Ningún país o región del mundo se libra de estos costes. En Estados Unidos, un estudio realizado por centros de Control de Enfermedades en 2003 calcula que el coste de la violencia cometida por la pareja íntima puede superar los 5.800 millones de dólares al año, con un gasto de casi 4.100 millones de dólares en atención médico-sanitaria directa y de casi 1.800 millones de dólares en pérdida de productividad.

La violencia contra las mujeres y las niñas es también un asunto de derechos humanos internacional y de seguridad nacional. Las consecuencias de la violencia generalizada se extienden más allá de la lesión inmediata o la pérdida económica. Con frecuencia tiene efectos duraderos para la salud, como son las infecciones de transmisión sexual, y los daños sociales y psíquicos causados por la violencia de género afectan a sus víctimas, así como a sus hijos, familias y comunidades enteras.

La violencia y el maltrato han mantenido a las mujeres alejadas del trabajo y han arrastrado a comunidades enteras a un retroceso durante generaciones. Fomentar la participación económica de las mujeres hace crecer el PIB nacional y los ingresos personales. Un estudio calcula que la reducción de las barreras ante la participación económica de la mujer en las economías emergentes puede aumentar la renta per cápita hasta en un 14%. Mayores ingresos significa más dinero para dar de comer a la familia, enviar a los niños a la escuela y apoyar a los comerciantes y productores locales, activando un círculo virtuoso de crecimiento económico.
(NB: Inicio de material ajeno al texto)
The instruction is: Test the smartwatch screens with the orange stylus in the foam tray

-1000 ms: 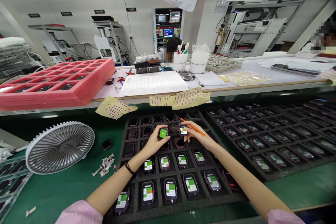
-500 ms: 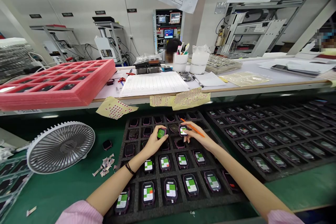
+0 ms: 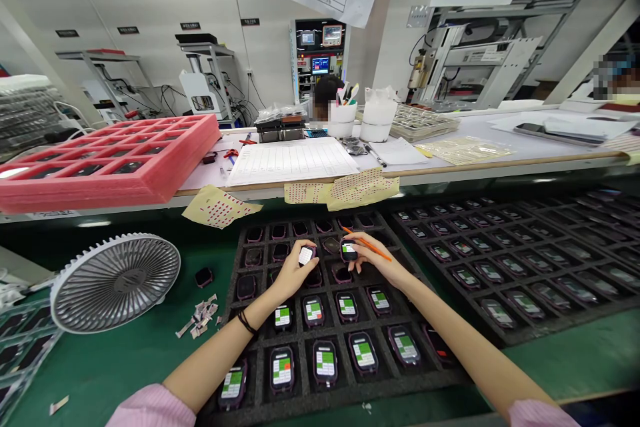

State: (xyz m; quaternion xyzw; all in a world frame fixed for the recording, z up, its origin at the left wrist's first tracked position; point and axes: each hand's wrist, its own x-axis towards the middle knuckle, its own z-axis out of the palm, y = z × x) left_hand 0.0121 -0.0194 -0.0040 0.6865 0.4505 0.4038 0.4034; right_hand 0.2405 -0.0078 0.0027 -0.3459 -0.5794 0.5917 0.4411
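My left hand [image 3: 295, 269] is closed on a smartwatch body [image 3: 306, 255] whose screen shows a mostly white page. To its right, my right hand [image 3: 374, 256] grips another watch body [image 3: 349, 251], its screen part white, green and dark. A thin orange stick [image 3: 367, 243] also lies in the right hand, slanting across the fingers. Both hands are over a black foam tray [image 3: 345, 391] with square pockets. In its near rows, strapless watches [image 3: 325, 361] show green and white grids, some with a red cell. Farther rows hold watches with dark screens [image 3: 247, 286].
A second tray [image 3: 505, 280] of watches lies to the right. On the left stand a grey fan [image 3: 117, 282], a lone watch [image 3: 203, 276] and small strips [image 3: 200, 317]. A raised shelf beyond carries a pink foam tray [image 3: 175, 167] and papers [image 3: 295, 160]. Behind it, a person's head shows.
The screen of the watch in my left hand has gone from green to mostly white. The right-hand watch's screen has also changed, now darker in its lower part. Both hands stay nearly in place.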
Cada año, entre el 25 de noviembre, Día Internacional de la Eliminación de la Violencia contra la Mujer, y el 10 de diciembre, Día Internacional de los Derechos Humanos, ponemos en marcha una campaña llamada 16 Días de Activismo contra la Violencia de Género. Durante estos días, renovamos nuestro compromiso de hablar alto y claro sobre la violencia contra las mujeres y las niñas y de mejorar la protección y participación de las mujeres en todo el mundo. En esta causa necesitamos la participación de todos: niños y hombres, líderes religiosos y ciudadanos, jóvenes y personas en todos los niveles de la sociedad son vitales para resolver esta pandemia.

Los malos tratos pueden tener lugar en el domicilio familiar, en los conflictos armados donde se utiliza la violación como arma de guerra o en cualquier lugar donde se disminuya y devalúe a niñas simplemente por ser niñas. Es inaceptable en cualquier forma. Los países no pueden progresar cuando la mitad de su población es marginada, maltratada o sometida a discriminación.

Este año hemos empleado los 16 días para renovar nuestro compromiso de poner fin al abuso que atrapa a tantas mujeres y niñas en el mundo. Señalemos la cultura de la impunidad que perpetua este ciclo de violencia. Y trabajemos juntos como socios para hacer de todas las formas de la violencia un fenómeno del pasado.